As the DNNs are incorporating deeper and larger networks to improve the accuracy, a greater number of parameters are required to be stored in a combination of on-chip and off-chip memory. The continuous increase in memory requirements poses challenges on power and resource-constrained DNN accelerator designs, where all or majority portion of network data (activations and weights) are stored in on-chip memory to avoid energy-hungry off-chip interface. To benefit from the reduced energy per access and reduced latency of on-chip memory, state-of-the-art DNN accelerators store either both activations (inputs and outputs) and weights or one of them into on-chip memory, while in most of the cases the memories are kept separate. For example, the DaDianNao accelerator used larger on-chip memory to store all activations (4 MB) and weights (32 MB) for the executed models. The SCNN accelerator stored all activations on-chip (1.2 MB), while the weights are streamed from off-chip through a 32 KB FIFO. The Eyeriss V2 architecture used a total of 246 KB of on-chip storage for activations and weights. In addition, the EIE accelerator allocated separate on-chip storage locations for activations (128 KB) and weights (10.2 MB).

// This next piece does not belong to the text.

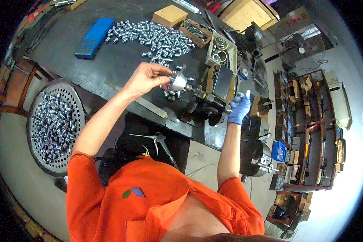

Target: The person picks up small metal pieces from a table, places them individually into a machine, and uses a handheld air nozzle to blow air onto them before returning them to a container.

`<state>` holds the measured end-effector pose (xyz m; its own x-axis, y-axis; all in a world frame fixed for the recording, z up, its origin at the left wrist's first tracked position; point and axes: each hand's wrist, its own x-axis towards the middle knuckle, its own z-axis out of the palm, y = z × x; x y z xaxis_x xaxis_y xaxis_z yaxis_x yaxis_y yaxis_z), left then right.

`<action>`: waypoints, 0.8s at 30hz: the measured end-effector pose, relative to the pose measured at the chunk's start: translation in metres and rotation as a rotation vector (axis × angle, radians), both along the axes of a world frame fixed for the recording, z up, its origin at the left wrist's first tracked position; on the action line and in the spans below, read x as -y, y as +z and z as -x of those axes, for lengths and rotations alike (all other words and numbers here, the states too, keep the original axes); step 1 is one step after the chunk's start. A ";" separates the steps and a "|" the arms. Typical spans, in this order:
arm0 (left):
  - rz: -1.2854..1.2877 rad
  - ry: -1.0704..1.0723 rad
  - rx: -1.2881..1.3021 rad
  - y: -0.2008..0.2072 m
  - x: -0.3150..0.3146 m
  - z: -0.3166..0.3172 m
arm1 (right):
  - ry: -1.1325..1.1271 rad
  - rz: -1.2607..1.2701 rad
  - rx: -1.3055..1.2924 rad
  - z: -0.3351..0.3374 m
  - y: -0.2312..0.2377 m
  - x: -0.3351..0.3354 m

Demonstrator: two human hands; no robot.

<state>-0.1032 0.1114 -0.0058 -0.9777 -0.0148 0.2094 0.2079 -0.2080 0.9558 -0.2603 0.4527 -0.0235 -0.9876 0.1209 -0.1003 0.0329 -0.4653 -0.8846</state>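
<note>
Nearest, at the person's left, a round perforated tray (39,133) is heaped with small silver metal sleeves (52,123). Past it, at the worktop (121,60) edge, the bare left hand (146,77) has its fingers (162,72) pinched on one small sleeve at the rim of a round metal fixture (177,82), whose face carries several such sleeves on pegs. The fixture sits on a dark spindle unit (207,104). The right hand (238,109), in a blue glove, has its fingers curled round a lever knob (238,97) at the far end of that unit.

The step in hand looks like loading or unloading the fixture, sleeve by sleeve; the next move calls for a fine pinch held square to the peg, with the lever kept steady.

Farther off lies a loose pile of sleeves (157,38), beside a blue case (93,37). A cardboard box (195,32) holds thin wire parts, and a pale tray (221,50) holds metal rings.
</note>
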 end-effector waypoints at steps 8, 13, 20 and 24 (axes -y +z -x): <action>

The performance and energy efficiency of state-of-the-art DNN accelerators are, therefore, constrained by the on-chip memory such as SRAM and eDRAM, where the energy required for a unit on-chip memory operation is 6× larger than the energy required for a unit computation. Activations (inputs and outputs) and weights are conventionally stored either in a global on-chip memory and/or within each PE in separate locations for activations and weights. As the recent research are targeted towards making a DNN accelerator more versatile, the memory requirement further increases as different networks require different on-chip memory sizes where the difference between minimum and maximum requirements can be order of magnitudes. Therefore, as the growth of DNN models and networks continues, a greater portion of total power of a DNN accelerator is consumed by the on-chip memory. In addition, as the size of on-chip memory is growing in accelerators, the amount of unused memory at any given time becomes a concerning issue, which results in a significant leakage energy loss.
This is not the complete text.